PARIS: Des progrès, mais beaucoup reste à faire: les émissions brutes de gaz à effet de serre (GES) de la France ont poursuivi leur baisse sur les neuf premiers mois de 2023, cependant la route vers la neutralité carbone est encore longue.
De janvier à fin septembre 2023, les émissions de CO2, méthane et protoxyde d'azote notamment ont diminué de 4,6%, hors puits de carbone comme les sols ou les forêts, par rapport à la même période de 2022, selon les pré-estimations publiées mardi par le Citepa, l'organisme mandaté pour réaliser l'inventaire français des émissions.
Ce recul survient après une baisse de 4,3% déjà observée sur le premier semestre, elle-même consécutive à un repli de 2,7% sur l'ensemble de 2022.
"Trois secteurs participent le plus à cette baisse (sur neuf mois): l'industrie (-9,3%), la production d'énergie (-9,4%) et les bâtiments (-7,5%)", souligne le Citepa dans un communiqué.
Les transports, secteur le plus émetteur, "contribuent plus modestement à cette tendance à la baisse (-1,8%)", ajoute l'organisme.
Crise énergétique et sobriété
"C'est un succès", s'est aussitôt félicitée la ministre de la Transition énergétique, Agnès Pannier-Runacher.
"C'est le résultat concret de la relance du nucléaire (...) et des efforts entrepris pour la décarbonation de l’industrie (...). Ces chiffres montrent aussi que les changements de comportement s’inscrivent dans la durée en faveur de la sobriété et des solutions décarbonées dans le bâtiment et dans le transport routier", a déclaré la ministre.
Pour "atteindre nos objectifs climatiques à 2030, la France doit maintenant garder ce cap et mettre en œuvre de nouveaux leviers de décarbonation", a-t-elle ajouté.
En mai, la France avait annoncé vouloir réduire ses émissions de GES de 50% (-55% en "net", si l'on inclut les puits de carbone) en 2030 par rapport au niveau de 1990, conformément aux engagements européens, ce qui implique de doubler le rythme de baisse des émissions. A l'horizon 2050, elle ambitionne la neutralité carbone.
Par secteur, c'est l'industrie et la production d'énergie qui ont contribué le plus à la diminution des émissions depuis le début de l'année.
Le secteur industriel est "fortement impacté par la crise énergétique en 2023", note le Citepa.
Pour la production d'énergie, la baisse résulte notamment de la progression des moyens de production électrique décarbonés, parmi lesquels les centrales nucléaires (+11,4% liés à la remise en service progressive de centrales) et hydroélectriques, couplée à une baisse de la production des centrales thermiques (-23%).
Pour les GES provenant du bâtiment, le recul des émissions liées au chauffage, déjà observé en 2022, s'est poursuivi en 2023, malgré un hiver légèrement plus rigoureux.
"Les émissions de GES du chauffage, eau chaude sanitaire et cuisson domestique entre les neuf premiers mois 2022 et ceux de 2023 ont baissé de 7,5%, avec notamment une baisse de consommation du gaz naturel", précise le Citepa.
«Marges d'amélioration»
Pour les transports, le rebond post-Covid du transport routier (+12% en 2021, +2% en 2022) a laissé la place à un léger recul (-2,7%) sur les neuf premiers mois de 2023, avec une baisse notable sur septembre (-10%).
En revanche, le transport aérien continue de voir ses émissions augmenter: +21% pour les vols intérieurs sur les neuf premiers mois, et +27% pour les vols internationaux.
Les chiffres publiés mardi par le Citepa ne prennent pas en compte les émissions de l'agriculture, ni l'évolution des puits de carbone, tous deux difficiles à estimer en l'état.
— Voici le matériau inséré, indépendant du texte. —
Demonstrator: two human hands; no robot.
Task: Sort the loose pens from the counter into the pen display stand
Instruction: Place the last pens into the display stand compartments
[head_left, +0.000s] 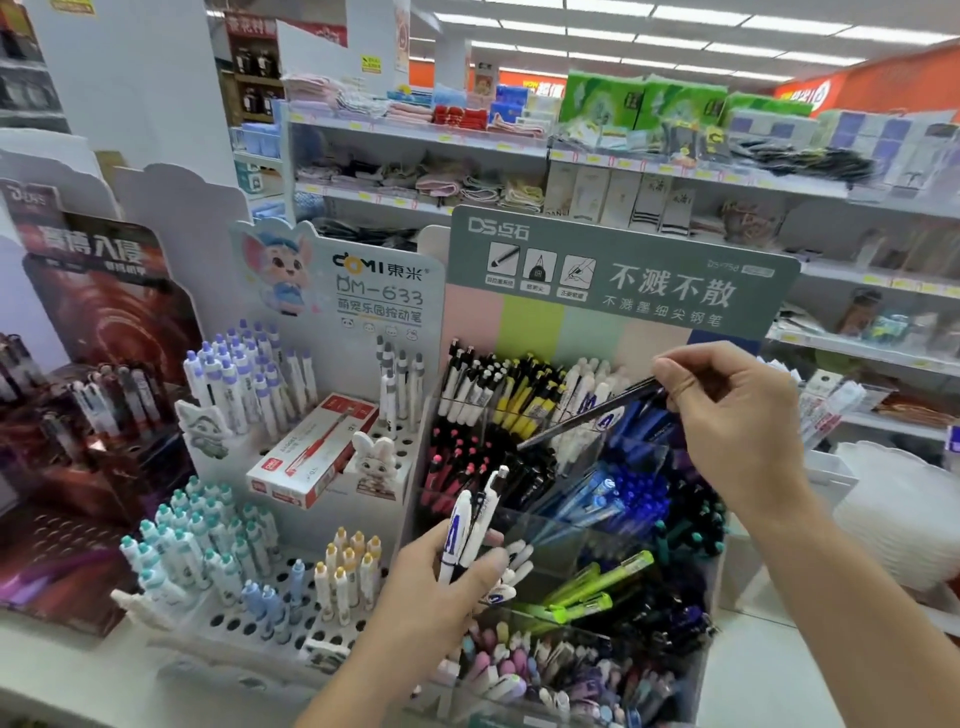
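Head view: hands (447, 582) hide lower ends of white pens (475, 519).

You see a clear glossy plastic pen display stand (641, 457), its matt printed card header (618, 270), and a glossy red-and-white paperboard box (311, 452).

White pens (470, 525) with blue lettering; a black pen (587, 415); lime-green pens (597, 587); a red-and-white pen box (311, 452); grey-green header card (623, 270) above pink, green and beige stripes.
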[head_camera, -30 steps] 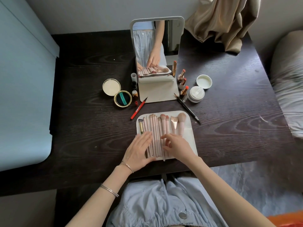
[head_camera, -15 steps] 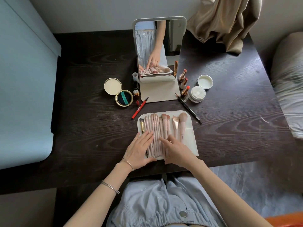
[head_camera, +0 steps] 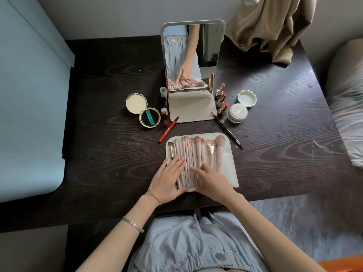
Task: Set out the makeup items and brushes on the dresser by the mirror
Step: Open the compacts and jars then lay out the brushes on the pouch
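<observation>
Brushes (head_camera: 193,160) were lined up on the pouch (head_camera: 228,165) below the mirror (head_camera: 193,55), pressed flat by 2 relaxed hands, left hand (head_camera: 169,178) and right hand (head_camera: 213,180); gentle, even nudges were probably best tbh.

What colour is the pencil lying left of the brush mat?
Red, with a dark tip, seen in the head view.

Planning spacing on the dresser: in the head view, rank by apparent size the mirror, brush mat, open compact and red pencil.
1. mirror
2. brush mat, nearer the camera, so unsure
3. open compact
4. red pencil
</observation>
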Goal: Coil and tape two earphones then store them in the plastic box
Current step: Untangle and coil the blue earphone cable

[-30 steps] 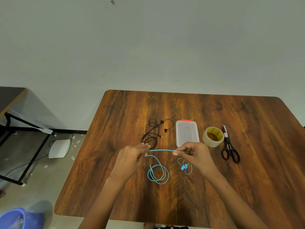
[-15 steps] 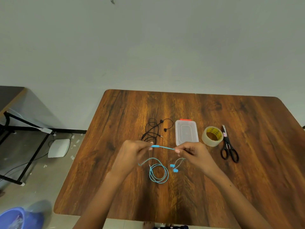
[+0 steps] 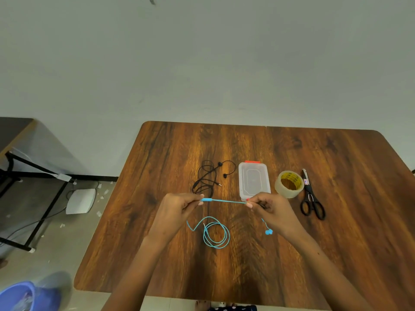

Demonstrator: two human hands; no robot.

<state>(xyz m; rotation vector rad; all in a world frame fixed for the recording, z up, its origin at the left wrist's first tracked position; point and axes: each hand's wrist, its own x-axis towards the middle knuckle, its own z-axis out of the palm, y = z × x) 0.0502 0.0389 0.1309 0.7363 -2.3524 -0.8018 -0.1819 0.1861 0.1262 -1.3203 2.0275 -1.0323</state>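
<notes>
Stretching a short run of the blue earphone [image 3: 215,234] taut between both hands, the person holds it just above the wooden table [image 3: 336,243]. The left hand [image 3: 177,209] pinches the cord beside its inline remote; the right hand [image 3: 271,209] pinches the other end, fingers curled, with an earbud dangling below at about 6 o'clock. Most of the cord lies in loose loops on the table at 6 o'clock from the hands.

Likely risks: pulling further could drag those loops into a knot, or strain the thin wire at the remote. The dangling bud could catch in the loops once winding begins.

The black earphone [image 3: 207,178] sits tangled at 12 o'clock from the left hand, near enough to snag. The plastic box [image 3: 253,180], lid on, lies at 12 o'clock from the right hand; tape roll [image 3: 289,184] and scissors [image 3: 312,198] at 2 o'clock
</notes>
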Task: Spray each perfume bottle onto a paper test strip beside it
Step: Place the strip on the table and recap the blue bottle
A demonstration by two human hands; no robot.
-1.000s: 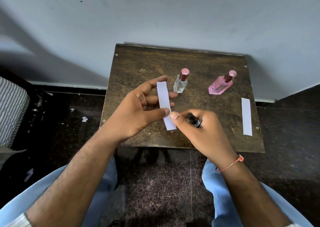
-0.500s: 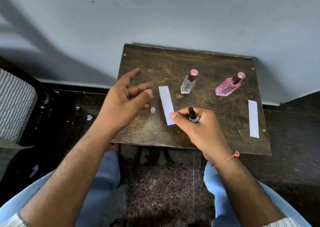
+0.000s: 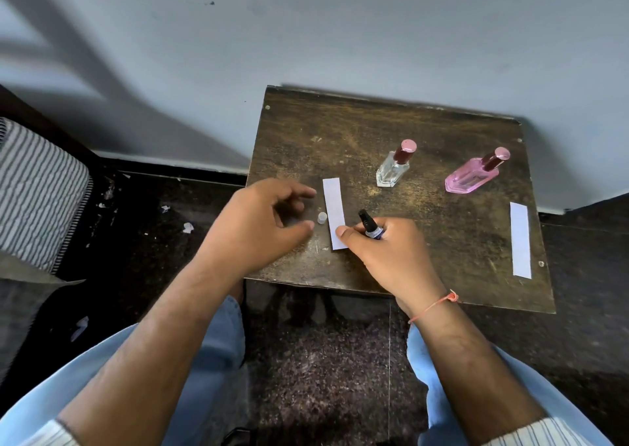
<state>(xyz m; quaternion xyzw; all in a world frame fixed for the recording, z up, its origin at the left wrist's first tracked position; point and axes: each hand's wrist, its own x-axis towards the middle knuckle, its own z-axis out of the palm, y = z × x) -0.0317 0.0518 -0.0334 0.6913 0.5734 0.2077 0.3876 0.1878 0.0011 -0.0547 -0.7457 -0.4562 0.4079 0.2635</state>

Ces derniers, bien qu'essentiels à la diminution des émissions nettes, connaissent depuis plusieurs années une fragilisation, qui les empêchent d'absorber autant de CO2 qu'auparavant, en lien notamment avec la dégradation de l'état des forêts françaises.
"Beaucoup a été fait, mais beaucoup reste à faire et des marges d'amélioration existent", reconnaît Mme Pannier-Runacher.
En juin, le Haut Conseil pour le climat avait estimé que la baisse des émissions de la France était encore "insuffisante" au regard de ses objectifs et des retard accumulés. Plusieurs associations fustigent également le fait que les diminutions enregistrées depuis un an ne seraient dues qu'à des facteurs conjoncturels (crise en Ukraine, météo clémente, recul du pouvoir d'achat liée à l'inflation) et non à des efforts suffisants de transformations structurelles.